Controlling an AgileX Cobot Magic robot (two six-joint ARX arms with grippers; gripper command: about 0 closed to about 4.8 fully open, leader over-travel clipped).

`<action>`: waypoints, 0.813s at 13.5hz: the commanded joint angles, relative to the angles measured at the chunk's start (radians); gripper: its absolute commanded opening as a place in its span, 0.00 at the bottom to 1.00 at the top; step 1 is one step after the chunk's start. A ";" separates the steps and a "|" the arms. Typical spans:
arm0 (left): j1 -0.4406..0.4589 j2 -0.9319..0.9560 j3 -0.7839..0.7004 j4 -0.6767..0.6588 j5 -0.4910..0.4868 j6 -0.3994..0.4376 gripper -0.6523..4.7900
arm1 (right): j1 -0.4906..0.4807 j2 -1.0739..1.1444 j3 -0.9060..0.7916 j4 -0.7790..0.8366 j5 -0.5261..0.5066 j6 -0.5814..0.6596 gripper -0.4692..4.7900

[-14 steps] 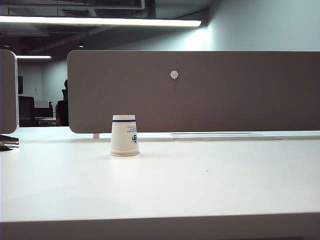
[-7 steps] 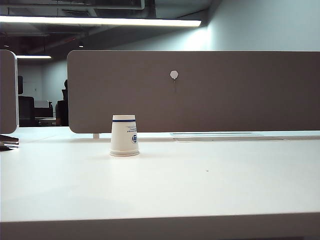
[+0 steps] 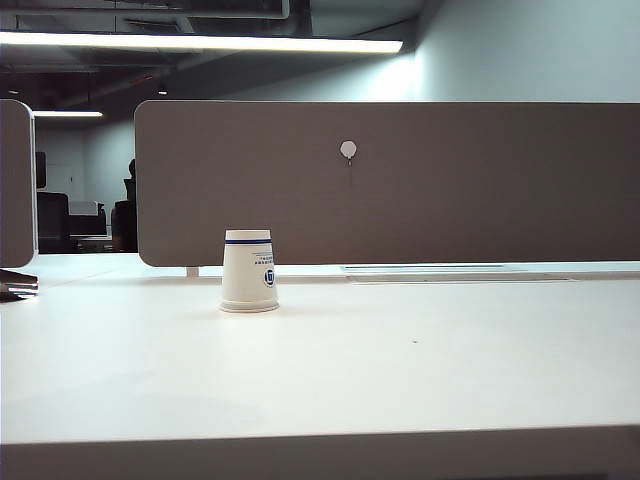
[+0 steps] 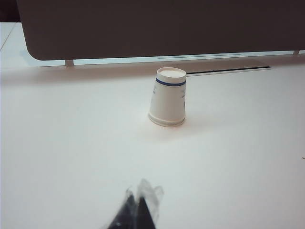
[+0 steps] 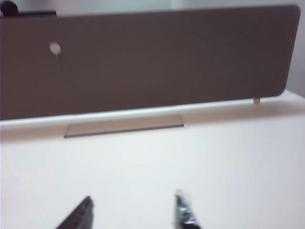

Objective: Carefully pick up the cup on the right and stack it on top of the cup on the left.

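Note:
One white paper cup (image 3: 249, 271) with a blue band stands upside down on the white table (image 3: 400, 370), left of the middle. It also shows in the left wrist view, cup (image 4: 167, 98), well ahead of my left gripper (image 4: 139, 200), whose dark fingertips are together with nothing between them. I cannot tell whether it is one cup or two nested; no separate cup shows on the right. My right gripper (image 5: 134, 207) is open over bare table, fingers (image 5: 82, 213) apart and empty. Neither gripper appears in the exterior view.
A long grey partition panel (image 3: 400, 180) stands along the table's far edge, with a flat cable slot (image 3: 430, 268) at its foot. A dark object (image 3: 15, 285) lies at the far left edge. The table's front edge (image 3: 320, 440) runs close to the camera.

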 commanded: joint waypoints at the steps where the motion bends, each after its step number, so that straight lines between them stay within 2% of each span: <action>1: -0.001 0.000 0.002 0.013 0.006 0.004 0.11 | 0.001 -0.001 0.003 -0.027 0.007 0.006 0.48; 6: -0.001 0.000 0.002 0.013 0.007 0.004 0.11 | 0.001 -0.001 -0.008 -0.057 0.006 0.007 0.47; 10: -0.001 0.000 0.002 0.013 0.007 0.003 0.11 | 0.002 -0.002 -0.046 -0.055 -0.008 0.068 0.46; 11: -0.001 0.000 0.002 0.013 0.007 0.003 0.11 | 0.002 -0.002 -0.054 -0.050 -0.024 0.070 0.43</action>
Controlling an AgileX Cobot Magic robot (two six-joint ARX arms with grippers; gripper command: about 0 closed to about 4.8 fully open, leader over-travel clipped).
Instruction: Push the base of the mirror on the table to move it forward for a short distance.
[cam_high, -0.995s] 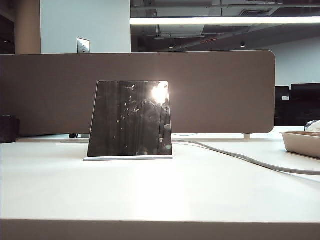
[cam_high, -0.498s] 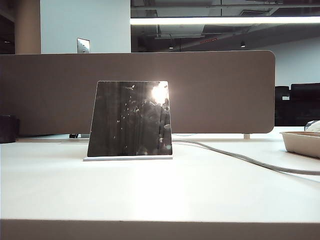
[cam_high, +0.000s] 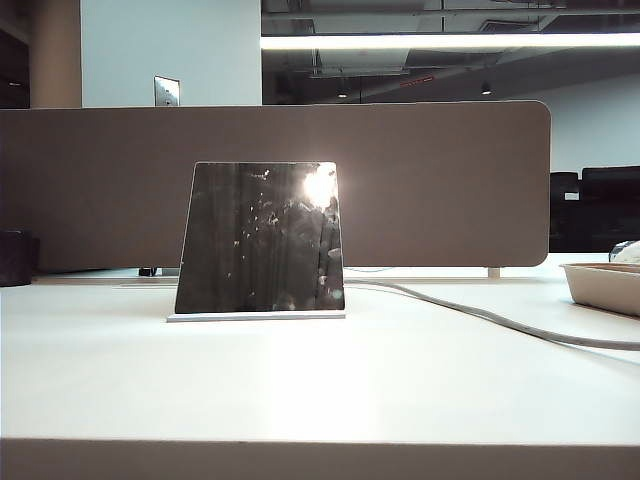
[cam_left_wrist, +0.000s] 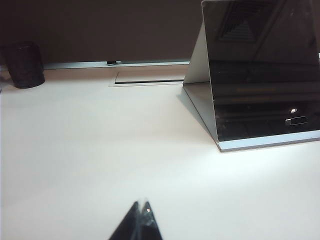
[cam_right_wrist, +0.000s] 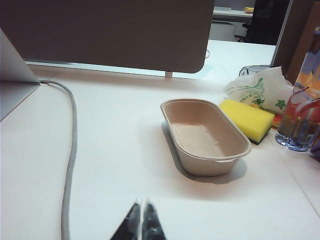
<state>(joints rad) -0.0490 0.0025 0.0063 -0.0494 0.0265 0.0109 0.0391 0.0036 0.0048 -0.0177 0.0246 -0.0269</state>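
Left wrist view shows my left gripper (cam_left_wrist: 141, 220) pinched closed, well short of the mirror (cam_left_wrist: 262, 70) on the table (cam_left_wrist: 100, 150); right gripper (cam_right_wrist: 140, 220) likewise closed. Pushing above the base (cam_left_wrist: 270, 143) could tip it.

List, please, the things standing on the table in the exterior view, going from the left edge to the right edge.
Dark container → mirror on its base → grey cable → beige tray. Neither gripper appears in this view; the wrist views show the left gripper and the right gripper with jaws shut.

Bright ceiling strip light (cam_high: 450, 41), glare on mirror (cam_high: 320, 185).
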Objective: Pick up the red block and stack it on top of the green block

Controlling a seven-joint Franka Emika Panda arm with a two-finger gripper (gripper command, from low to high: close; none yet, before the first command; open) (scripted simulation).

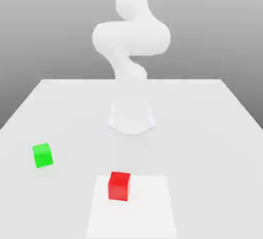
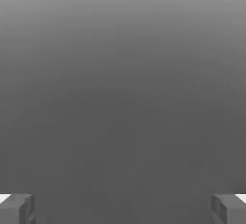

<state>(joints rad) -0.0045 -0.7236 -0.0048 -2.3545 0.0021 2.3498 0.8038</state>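
Note:
The red block (image 1: 119,185) sits on the table near the front, on a paler square patch (image 1: 154,207). Apart from it, toward the exterior view's left, the green block (image 1: 42,155) rests on the table. The white arm (image 1: 131,43) rises from its base (image 1: 131,117) behind both blocks and runs up out of the picture. In the hand view my gripper (image 2: 123,209) is open: its two grey fingertips (image 2: 17,208) stand far apart with nothing between them, against a plain grey background.
The white table (image 1: 205,130) stretches wide around the arm's base, with its back edge behind the arm and its side edges slanting at both sides of the exterior view.

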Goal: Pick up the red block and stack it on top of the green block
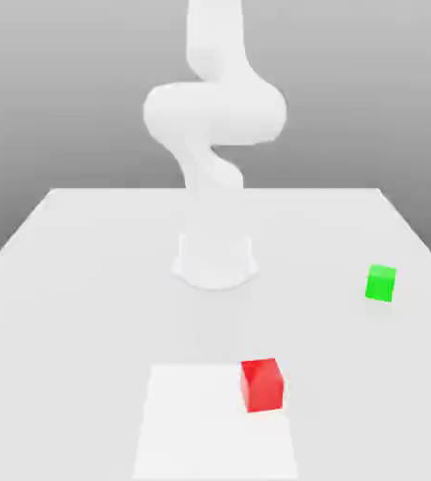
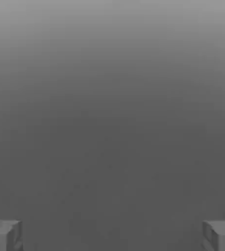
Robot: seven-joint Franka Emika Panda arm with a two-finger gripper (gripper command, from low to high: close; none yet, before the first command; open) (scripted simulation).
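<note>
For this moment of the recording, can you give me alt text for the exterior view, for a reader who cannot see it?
A red block and a green block sit apart on a white table, the red one nearer the camera on a brighter white patch and the green one toward the exterior view's right. Behind them a white robot arm rises from its round base, touching neither block.

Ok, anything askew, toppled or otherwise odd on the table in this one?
Nothing stands out. The red block and the green block both sit flat on the table, well apart. The end effector is open with nothing between its fingers.
</note>
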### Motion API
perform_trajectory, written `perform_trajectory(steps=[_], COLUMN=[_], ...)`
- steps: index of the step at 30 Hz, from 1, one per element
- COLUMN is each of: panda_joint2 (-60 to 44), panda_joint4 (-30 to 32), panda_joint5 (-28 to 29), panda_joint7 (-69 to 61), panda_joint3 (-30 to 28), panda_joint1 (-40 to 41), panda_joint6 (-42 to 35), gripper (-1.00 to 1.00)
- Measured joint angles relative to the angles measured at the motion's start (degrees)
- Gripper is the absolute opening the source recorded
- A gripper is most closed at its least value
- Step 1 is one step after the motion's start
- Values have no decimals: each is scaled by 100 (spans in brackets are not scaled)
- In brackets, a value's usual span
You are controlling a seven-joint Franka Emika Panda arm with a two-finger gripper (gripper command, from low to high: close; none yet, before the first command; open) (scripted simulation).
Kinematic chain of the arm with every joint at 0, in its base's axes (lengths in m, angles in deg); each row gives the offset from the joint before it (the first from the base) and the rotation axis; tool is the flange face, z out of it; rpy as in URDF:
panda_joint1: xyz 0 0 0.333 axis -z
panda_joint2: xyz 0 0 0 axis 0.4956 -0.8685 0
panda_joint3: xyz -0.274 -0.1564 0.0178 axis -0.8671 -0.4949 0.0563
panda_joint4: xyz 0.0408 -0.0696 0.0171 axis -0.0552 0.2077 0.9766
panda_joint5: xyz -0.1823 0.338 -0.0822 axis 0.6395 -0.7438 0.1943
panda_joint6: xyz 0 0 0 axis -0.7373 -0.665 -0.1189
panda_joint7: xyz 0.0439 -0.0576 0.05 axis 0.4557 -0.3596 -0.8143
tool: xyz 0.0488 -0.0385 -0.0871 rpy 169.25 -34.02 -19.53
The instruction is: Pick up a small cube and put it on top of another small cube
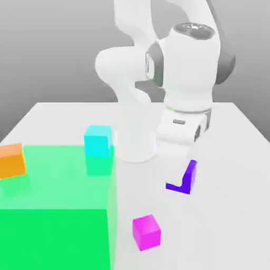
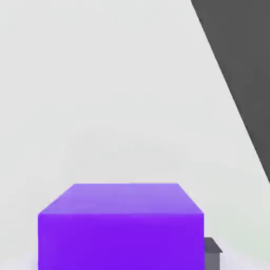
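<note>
Exterior view: the gripper [image 1: 176, 167] pinches the small violet cube [image 1: 190, 178], apparently so it can be carried. Nearest to it, past bare white table [image 1: 221, 221], lies the magenta cube [image 1: 146, 232], a likely base. Farther off, the large green block [image 1: 58, 237] walls one side, bearing the cyan cube [image 1: 98, 141] and, farthest, the orange cube [image 1: 11, 161].

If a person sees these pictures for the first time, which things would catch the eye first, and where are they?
Probably the big green block comes first, filling the lower corner at the exterior view's left, with a cyan cube and an orange cube on top. Next, the small magenta cube stands out beside it, and the violet cube at the gripper.
</note>
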Motion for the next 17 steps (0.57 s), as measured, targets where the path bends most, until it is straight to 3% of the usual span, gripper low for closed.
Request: perform_trajectory(steps=[9,13,14,17], panda_joint2=[1799,1731,1682,1682], panda_joint4=[-372,125,247,247], panda_joint5=[351,415,422,422], panda_joint7=[1554,1692,1694,1693], panda_joint3=[-314,-390,-403,-403], panda_joint1=[1389,1570,1582,1582], panda_joint6=[-2160,-1596,-1425,-1425], gripper=[-100,-100,100,100])
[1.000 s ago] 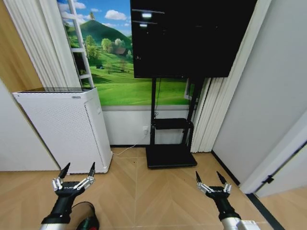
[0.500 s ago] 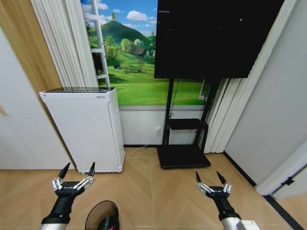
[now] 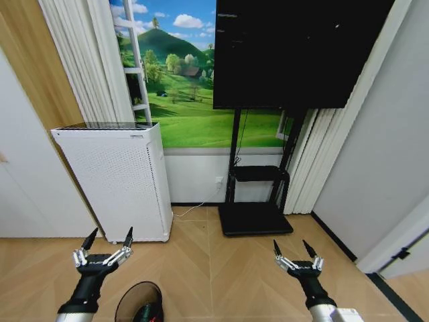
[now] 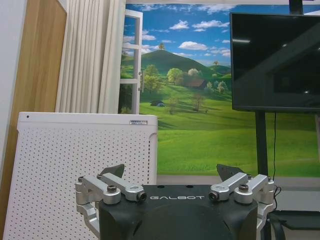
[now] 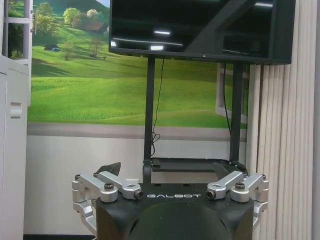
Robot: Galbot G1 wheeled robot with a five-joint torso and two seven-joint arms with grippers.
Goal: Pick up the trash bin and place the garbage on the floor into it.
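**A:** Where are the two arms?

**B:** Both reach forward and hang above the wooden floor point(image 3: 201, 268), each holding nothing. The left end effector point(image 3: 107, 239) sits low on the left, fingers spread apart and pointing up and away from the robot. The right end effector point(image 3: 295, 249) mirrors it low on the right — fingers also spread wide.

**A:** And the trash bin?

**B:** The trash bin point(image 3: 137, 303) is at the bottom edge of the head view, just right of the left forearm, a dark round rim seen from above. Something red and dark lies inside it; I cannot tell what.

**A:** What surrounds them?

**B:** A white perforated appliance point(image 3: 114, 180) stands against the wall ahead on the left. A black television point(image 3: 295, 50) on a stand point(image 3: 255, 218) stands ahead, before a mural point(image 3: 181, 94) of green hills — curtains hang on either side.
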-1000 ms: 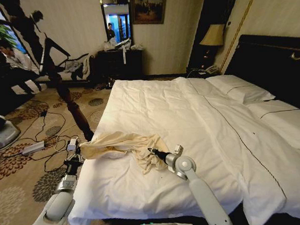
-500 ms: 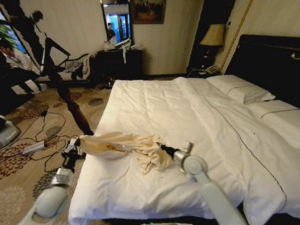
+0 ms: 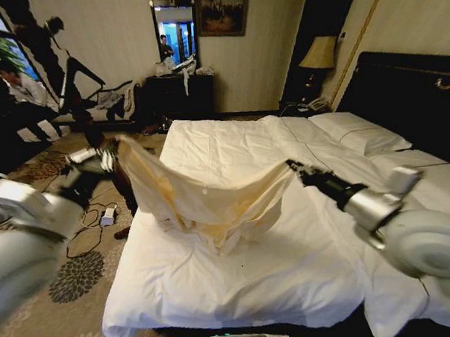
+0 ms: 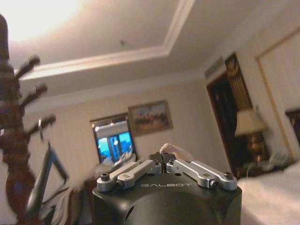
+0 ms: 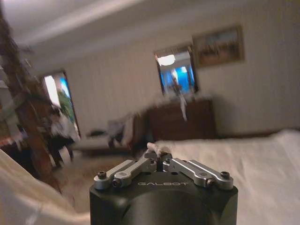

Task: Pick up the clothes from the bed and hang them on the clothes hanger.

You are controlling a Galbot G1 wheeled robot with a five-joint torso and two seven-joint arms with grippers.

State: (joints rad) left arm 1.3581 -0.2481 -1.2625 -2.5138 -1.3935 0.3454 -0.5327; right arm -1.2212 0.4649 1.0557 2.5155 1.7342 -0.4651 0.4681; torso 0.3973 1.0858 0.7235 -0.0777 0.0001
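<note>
A cream garment (image 3: 211,203) hangs stretched above the bed's (image 3: 289,270) foot end, jaws of the left gripper (image 3: 111,157) and right gripper (image 3: 294,166) clenched on opposite edges; it looks light and limp, best gripped at the shoulders.

Cream garment (image 3: 211,199) stretched taut above white bed (image 3: 288,240), middle sagging

Garment (image 3: 211,203) above bed (image 3: 288,248) (between hands).
</note>
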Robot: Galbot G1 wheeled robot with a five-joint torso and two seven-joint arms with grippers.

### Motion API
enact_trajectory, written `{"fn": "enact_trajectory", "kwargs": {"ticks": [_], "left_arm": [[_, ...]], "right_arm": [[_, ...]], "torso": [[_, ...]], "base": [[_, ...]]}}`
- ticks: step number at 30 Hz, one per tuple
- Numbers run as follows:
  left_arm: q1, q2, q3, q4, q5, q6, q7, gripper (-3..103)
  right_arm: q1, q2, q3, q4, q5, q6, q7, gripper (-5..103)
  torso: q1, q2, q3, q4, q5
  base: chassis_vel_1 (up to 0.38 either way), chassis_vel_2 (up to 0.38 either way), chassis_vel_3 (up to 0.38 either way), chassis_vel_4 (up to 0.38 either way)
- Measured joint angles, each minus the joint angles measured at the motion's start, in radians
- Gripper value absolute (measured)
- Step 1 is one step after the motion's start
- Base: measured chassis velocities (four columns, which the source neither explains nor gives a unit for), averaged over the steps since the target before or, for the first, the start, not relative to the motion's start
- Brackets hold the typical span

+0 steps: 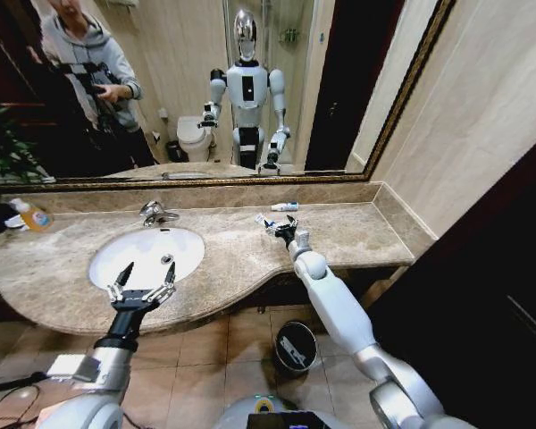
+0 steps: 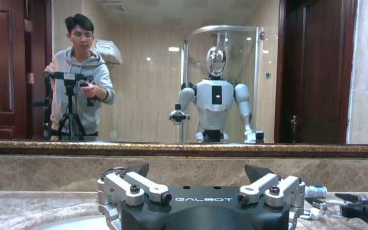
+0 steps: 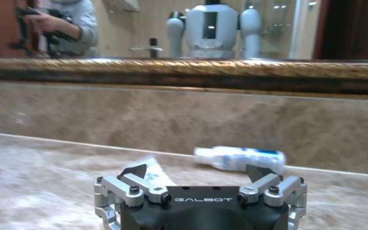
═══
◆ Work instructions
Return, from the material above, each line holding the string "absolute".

◆ Solution to this exercise
`<action>`: waypoints, 0.813s at 13.5hz: the commanded joint angles, relative to the angles measured at the chunk's start (radians); gripper: its absolute commanded opening as a place in its span, 0.00 at the bottom to 1.00 at the top; step 1 is one step after the chunk's start. A ";" separates the steps and a "|" the arms. Typical spans:
- Gripper is the absolute opening the source recorded
- Gripper value absolute (measured)

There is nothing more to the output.